6. Les parties n’ont, dans le cadre de la présente procédure, pas abordé la question de la remise. Rien ne s’oppose toutefois à ce que celle-ci soit traitée postérieurement au prononcé du présent arrêt. En effet, la demande de remise ne peut être traitée sur le fond que si la décision de restitution est entrée en force, la remise et son étendue devant faire l’objet d’une procédure distincte. Logiquement, une remise de l’obligation de restituer n’a de sens que pour une personne tenue à restitution (ATA/1214/2017 du 22 août 2017). Dans le litige examiné dans l’ATA/1214/2017 précité, les parties avaient pu faire valoir leur point de vue concernant la remise de sorte que, par économie de procédure, la chambre de céans avait examiné la question de la remise. Dans le cas d’espèce, ni le recourant, ni l’intimé ne se sont déterminés à ce sujet, de sorte qu’il convient de retourner le dossier à l’hospice pour qu’il se prononce sur l’octroi ou non d’une remise sur le montant de CHF 2'364.50 dont il réclame le remboursement à juste titre.
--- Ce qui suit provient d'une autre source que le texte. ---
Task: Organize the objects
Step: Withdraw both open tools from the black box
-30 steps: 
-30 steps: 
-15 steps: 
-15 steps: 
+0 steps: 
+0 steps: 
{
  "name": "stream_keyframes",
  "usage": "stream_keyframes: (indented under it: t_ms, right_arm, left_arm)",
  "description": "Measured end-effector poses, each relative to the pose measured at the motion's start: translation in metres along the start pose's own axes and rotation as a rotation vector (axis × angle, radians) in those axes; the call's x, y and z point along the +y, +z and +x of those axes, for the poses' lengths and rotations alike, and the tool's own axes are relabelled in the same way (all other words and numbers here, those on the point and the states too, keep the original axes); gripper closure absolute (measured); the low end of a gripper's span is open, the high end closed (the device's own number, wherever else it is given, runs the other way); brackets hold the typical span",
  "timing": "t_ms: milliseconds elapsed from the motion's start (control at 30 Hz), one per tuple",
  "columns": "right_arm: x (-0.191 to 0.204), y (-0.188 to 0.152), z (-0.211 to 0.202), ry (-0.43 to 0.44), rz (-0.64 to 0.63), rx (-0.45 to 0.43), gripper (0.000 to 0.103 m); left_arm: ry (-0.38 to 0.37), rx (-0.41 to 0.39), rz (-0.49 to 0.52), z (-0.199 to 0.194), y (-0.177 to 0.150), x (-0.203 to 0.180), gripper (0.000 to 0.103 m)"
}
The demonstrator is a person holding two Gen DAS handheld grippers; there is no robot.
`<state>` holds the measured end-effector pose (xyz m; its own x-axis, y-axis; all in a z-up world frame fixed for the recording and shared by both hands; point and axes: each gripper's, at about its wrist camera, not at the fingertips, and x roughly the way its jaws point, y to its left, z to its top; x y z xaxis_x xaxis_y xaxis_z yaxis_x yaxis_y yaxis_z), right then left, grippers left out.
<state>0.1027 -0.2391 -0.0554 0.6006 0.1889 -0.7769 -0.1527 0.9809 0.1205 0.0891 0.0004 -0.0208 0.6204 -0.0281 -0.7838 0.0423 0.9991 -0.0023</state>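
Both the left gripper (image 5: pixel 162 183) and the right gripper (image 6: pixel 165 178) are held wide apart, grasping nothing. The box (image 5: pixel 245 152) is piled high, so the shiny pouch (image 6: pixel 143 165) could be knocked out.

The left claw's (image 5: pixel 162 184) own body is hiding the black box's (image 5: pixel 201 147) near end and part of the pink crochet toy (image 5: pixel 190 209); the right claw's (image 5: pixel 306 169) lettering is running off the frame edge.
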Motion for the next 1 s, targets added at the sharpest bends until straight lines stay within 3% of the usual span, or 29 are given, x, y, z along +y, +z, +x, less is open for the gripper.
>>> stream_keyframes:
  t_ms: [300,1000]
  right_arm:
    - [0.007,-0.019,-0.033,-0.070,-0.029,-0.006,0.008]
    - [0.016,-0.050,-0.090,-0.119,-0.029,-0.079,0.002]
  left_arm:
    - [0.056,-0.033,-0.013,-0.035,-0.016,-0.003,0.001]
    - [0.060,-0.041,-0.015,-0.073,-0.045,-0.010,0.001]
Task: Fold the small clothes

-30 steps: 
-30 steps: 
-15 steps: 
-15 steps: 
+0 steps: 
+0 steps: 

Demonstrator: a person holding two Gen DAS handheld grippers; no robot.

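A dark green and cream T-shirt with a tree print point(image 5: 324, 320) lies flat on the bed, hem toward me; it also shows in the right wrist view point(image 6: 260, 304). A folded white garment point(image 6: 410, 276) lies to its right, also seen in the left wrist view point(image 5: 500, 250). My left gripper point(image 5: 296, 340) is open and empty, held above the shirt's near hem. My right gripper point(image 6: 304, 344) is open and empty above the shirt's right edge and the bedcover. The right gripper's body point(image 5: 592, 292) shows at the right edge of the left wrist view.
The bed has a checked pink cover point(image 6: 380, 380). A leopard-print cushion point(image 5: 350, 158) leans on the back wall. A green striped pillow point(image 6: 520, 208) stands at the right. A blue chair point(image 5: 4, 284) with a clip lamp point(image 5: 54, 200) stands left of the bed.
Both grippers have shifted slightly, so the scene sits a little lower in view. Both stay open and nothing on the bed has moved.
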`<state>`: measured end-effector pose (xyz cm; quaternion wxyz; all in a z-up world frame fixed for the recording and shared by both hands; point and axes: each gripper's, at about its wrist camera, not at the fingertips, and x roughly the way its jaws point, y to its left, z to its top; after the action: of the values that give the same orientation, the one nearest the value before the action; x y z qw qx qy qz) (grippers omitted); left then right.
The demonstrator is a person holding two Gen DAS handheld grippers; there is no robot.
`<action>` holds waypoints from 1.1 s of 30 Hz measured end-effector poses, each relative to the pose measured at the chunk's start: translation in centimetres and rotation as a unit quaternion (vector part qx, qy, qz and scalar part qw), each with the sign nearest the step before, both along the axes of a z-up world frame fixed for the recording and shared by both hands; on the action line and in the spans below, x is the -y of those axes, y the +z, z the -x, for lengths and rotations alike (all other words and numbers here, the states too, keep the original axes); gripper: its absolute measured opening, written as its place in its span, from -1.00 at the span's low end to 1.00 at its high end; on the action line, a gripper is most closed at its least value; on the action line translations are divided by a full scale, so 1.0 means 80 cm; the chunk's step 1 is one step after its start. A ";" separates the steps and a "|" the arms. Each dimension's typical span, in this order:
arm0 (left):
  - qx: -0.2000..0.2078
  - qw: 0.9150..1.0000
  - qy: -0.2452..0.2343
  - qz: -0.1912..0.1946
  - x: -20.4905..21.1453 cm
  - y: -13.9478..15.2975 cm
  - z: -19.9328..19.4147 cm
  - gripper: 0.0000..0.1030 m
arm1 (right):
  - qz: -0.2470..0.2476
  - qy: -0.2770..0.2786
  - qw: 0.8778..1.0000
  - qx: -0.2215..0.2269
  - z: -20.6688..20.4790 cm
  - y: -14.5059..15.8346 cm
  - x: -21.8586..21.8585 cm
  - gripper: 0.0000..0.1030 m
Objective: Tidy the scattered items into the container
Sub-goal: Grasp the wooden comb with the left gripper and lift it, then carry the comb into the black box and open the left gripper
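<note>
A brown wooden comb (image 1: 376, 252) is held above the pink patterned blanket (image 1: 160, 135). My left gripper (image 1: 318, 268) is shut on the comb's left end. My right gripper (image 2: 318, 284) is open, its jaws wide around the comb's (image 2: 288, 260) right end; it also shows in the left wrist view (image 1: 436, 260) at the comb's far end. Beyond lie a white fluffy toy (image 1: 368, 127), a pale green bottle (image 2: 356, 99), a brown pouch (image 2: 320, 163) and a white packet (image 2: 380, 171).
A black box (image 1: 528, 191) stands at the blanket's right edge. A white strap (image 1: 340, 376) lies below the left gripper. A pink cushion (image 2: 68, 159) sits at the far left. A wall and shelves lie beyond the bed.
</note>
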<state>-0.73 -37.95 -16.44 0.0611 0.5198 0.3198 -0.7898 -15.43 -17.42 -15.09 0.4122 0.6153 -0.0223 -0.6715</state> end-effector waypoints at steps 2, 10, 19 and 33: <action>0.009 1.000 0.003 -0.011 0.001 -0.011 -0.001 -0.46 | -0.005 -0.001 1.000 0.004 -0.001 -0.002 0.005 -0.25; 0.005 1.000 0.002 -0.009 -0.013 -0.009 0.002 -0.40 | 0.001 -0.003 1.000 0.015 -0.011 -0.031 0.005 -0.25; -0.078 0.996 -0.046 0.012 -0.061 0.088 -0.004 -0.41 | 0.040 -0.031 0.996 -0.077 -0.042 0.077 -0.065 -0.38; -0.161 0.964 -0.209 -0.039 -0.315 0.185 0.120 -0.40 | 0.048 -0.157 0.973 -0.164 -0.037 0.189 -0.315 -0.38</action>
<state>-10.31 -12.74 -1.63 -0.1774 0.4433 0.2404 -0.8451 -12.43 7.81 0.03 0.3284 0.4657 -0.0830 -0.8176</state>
7. Vu ce qui précède, le recours sera rejeté et le dossier retourné à l’hospice pour qu’il se prononce sur l’octroi d’une remise au sens de l’art. 42 LIASI.

Compte tenu de la nature du litige, il ne sera pas perçu d’émolument
(art. 87 LPA et 11 du règlement sur les frais, émoluments et indemnités en procédure administrative du 30 juillet 1986 - RFPA- E 5 10.03). Vu son issue, aucune indemnité de procédure ne sera allouée (art. 87 al. 2 LPA).

 

* * * * *

PAR CES MOTIFS
LA CHAMBRE ADMINISTRATIVE

à la forme :

déclare recevable le recours interjeté le 18 janvier 2018 par Monsieur A______ contre la décision de l’Hospice général du 18 décembre 2017 ;

au fond :

le rejette ;

retourne le dossier à l’Hospice général pour l’examen d'une remise de la somme de CHF 2'364.50 ;

dit qu’il n’est pas perçu d’émolument, ni alloué d’indemnité de procédure ;

dit que, conformément aux art. 82 ss de la loi fédérale sur le Tribunal fédéral du 17 juin 2005 (LTF - RS 173.110), le présent arrêt peut être porté dans les trente jours qui suivent sa notification par-devant le Tribunal fédéral, par la voie du recours en matière de droit public ; le mémoire de recours doit indiquer les conclusions, motifs et moyens de preuve et porter la signature du recourant ou de son mandataire ; il doit être adressé au Tribunal fédéral, Schweizerhofquai 6, 6004 Lucerne, par voie postale ou par voie électronique aux conditions de l’art. 42 LTF. Le présent arrêt et les pièces en possession du recourant, invoquées comme moyens de preuve, doivent être joints à l’envoi ;

communique le présent arrêt à Monsieur A______ ainsi qu'à l'Hospice général.

Siégeant : Mme Payot Zen-Ruffinen, présidente, M. Thélin, Mme Junod, juges.

Au nom de la chambre administrative :

la greffière-juriste :

 

 

S. Hüsler Enz

 

 

la présidente siégeant :

 

 

F. Payot Zen-Ruffinen

 

 

 

Copie conforme de cet arrêt a été communiquée aux parties.